Early Predictors of Long-term Outcomes of HCV-negative Liver Transplant Recipients Having Survived the First Postoperative Year

Transplantation. 2016 Feb;100(2):382-90. doi: 10.1097/TP.0000000000001038.

Abstract

Background: The non-improvement in >1-year post-liver transplant (LT) survival and diminishing importance of hepatitis C (HCV) with modern antivirals justify identification of early factors predictive of long-term outcome post-LT in HCV-negative recipients.

Methods: This nationwide study included all 631 HCV-negative adult patients transplanted in Finland 1982-2013 with at least 1-year graft survival (6311 person-year follow-up). We tested 37 variables, including immunosuppression, for their association with >1-year combined graft loss/mortality, late rejection, cancer, or infections.
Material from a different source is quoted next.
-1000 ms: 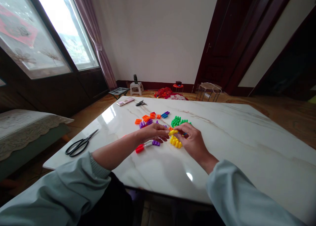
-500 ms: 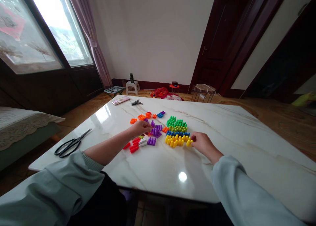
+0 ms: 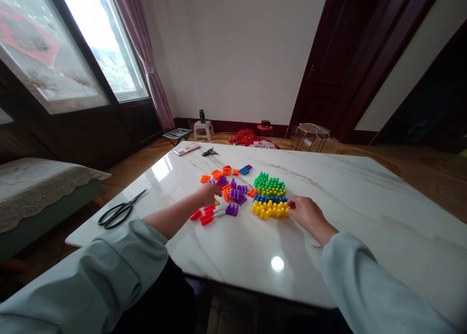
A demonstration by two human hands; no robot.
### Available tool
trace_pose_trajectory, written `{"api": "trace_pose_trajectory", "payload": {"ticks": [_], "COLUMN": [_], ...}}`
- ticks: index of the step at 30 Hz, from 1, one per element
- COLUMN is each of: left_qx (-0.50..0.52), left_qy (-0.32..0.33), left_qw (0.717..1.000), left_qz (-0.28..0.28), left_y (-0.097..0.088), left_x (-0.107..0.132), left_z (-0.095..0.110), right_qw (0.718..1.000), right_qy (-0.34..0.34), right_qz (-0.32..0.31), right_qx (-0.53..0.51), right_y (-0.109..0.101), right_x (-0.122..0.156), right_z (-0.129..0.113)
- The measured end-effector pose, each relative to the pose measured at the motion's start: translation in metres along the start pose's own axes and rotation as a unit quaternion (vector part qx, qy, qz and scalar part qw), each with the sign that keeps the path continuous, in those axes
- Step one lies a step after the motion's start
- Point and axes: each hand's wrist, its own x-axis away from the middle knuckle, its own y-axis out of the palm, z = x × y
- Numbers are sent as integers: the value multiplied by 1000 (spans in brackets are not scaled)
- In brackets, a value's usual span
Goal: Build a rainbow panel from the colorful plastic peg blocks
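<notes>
My left hand (image 3: 209,194) hovers over the left part of the spread, fingers bent together; whatever they may hold is hidden. Close to its fingertips lie orange pieces (image 3: 226,194) and purple pieces (image 3: 238,196), small and capsule-shaped. Nearer me are red pieces (image 3: 206,219), white pieces (image 3: 219,211) and a purple group (image 3: 232,209). My right hand (image 3: 305,212) is closed at the right end of the yellow pieces (image 3: 269,210), its fingertips pinching the endmost one. Behind the yellow rows stand blue pieces (image 3: 265,198), olive pieces (image 3: 272,191) and green pieces (image 3: 268,181).
Black-handled scissors (image 3: 122,211) lie at the left of the marble-look table (image 3: 365,197). Toward the far edge are a pink phone (image 3: 187,149) and a dark key bunch (image 3: 209,152). Beyond the table stand a white stool (image 3: 203,129) and a wire-legged stool (image 3: 311,132).
The whole view has shifted slightly, with the scene now further right. My left hand has drawn back a little, uncovering more orange and purple pieces. My right hand stays at the yellow rows.
</notes>
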Motion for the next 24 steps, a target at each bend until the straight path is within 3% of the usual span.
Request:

Results: Significant multivariate predictors of graft loss/mortality were male gender (HR 2.40, P = 0.001), pretransplant hepatocellular (HR 2.92, P = 0.001) or biliary cancer (HR 12.7, P < 0.001), glomerular filtration rate (HR 0.89, P = 0.002), hypertension (HR 0.44, P < 0.001), early posttransplant infections (HR 1.52-1.67, P = 0.007-0.03), and alkaline phosphatase (ALP) (HR 1.05, P < 0.001). Elevated ALP at 1 year, affecting 30% of patients, predicted both graft loss and rejection, independent of immunologic stability, etiology, and immunosuppression type. Area under the curve of ALP in predicting graft loss from rejection was 0.81 (95% CI 0.71-0.90) and 0.85 (95% CI 0.72-0.98, P = 0.001) among patients under 50. Among immunologically stable patients who underwent transplantation after 2000, antimetabolite use at 1 year was associated with improved survival (P = 0.04), specifically in the subgroup with native-liver hepatocellular or biliary cancer (P = 0.02).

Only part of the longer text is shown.